Aroundtown writes that as a stock corporation she does not have to provide any details in the register. Nevertheless, it is transparent, because the Group has “complete documentation” for “every German subsidiary”, which also includes the Cypriot holding structures. In addition, the contracts of the trustees with the Cypriot Bar Association are visible.
One of the oldest and best-known law firms in Cyprus
The problem is not so much that relevant information is not available, but rather that the tax authorities do not have the capacity to survey the network as far as Luxembourg and Cyprus, says the tax lawyer. “In Germany the treasury looks at the German capital company. She does not care about which Limited in Cyprus is behind it. “There are a total of about 300,000 limited registrations in Cyprus, which has about 860,000 inhabitants.
Anyone who wants to know what is behind the three law firms can look up in Nicosia. Koushos Korfiotis Papacharalambous LLC, or KKPLaw, specializes in economic and financial affairs. It occupies three floors in a bright office and apartment building with large balconies overlooking the old town.
According to Greek Cypriot lawyers, it is one of the oldest and best-known law firms in Cyprus. It employs 25 lawyers and notaries and advertises that they act as trustees. “Confidentiality is ensured through the use of substitutes,” reads the website. There are “no registration or reporting requirements”.
Research leads to the coastal city of Larnaca
The building is within walking distance of the South Cypriot Parliament. Senior partner Kyriacos Koushos was already acted as Minister of Justice by the ruling conservative Disy party. Koushos was also Vice Chairman of the Hellenic Bank Supervisory Board and Vice Mayor of the Strovolos Municipality of Nicosia.

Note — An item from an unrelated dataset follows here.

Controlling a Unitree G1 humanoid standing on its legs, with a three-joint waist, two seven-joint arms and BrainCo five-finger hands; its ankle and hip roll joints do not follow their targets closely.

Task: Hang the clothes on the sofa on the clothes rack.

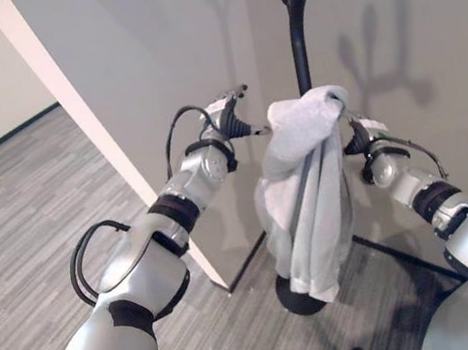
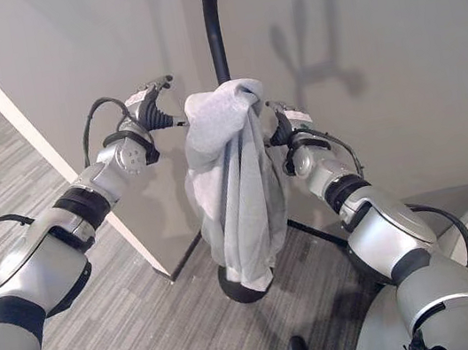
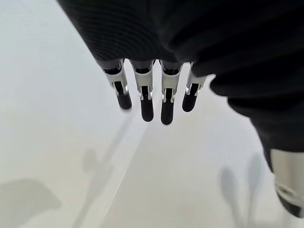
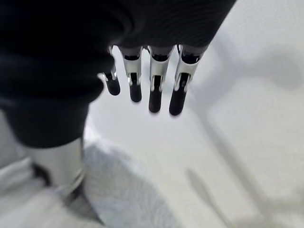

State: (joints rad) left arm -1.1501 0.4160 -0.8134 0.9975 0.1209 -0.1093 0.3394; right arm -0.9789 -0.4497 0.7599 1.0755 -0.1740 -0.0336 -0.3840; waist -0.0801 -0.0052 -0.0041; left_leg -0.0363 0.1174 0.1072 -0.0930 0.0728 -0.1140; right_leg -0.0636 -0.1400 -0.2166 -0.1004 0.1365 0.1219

The questions from Berliner Zeitung and Handelsblatt will answer the lawyers in a few days. They report that she is representing “several hundred” companies from Aroundtown and Grand City trustees. All their services are lawful and consistent with standards in Cyprus. The law firm HPH comments similarly
The third law firm, Hadgidemetriou and Associates, remains a question mark. It can not be located in Germany, there does not seem to be a website. Even at the address where she is supposed to be sitting – it’s the same as KKPlaw’s – nothing points to her. She is not known to well-connected lawyers from Nicosia. Ultimately, the search continues in the coastal city of Larnaca. Dozens of limited companies are registered at one and the same address: Scanner Avenue Tower. But nobody can do anything about that name in Larnaka.
Who drives to the address, 54B Artemidos Avenue corner Nikou Demetriou, will find a three-story building with bluish shimmering windows on a dusty arterial road from Larnaca. There are no traces of all the limiteds, there are almost no names on the bell, several floors seem to be empty. On the second floor a well-known name is noted: Grand City.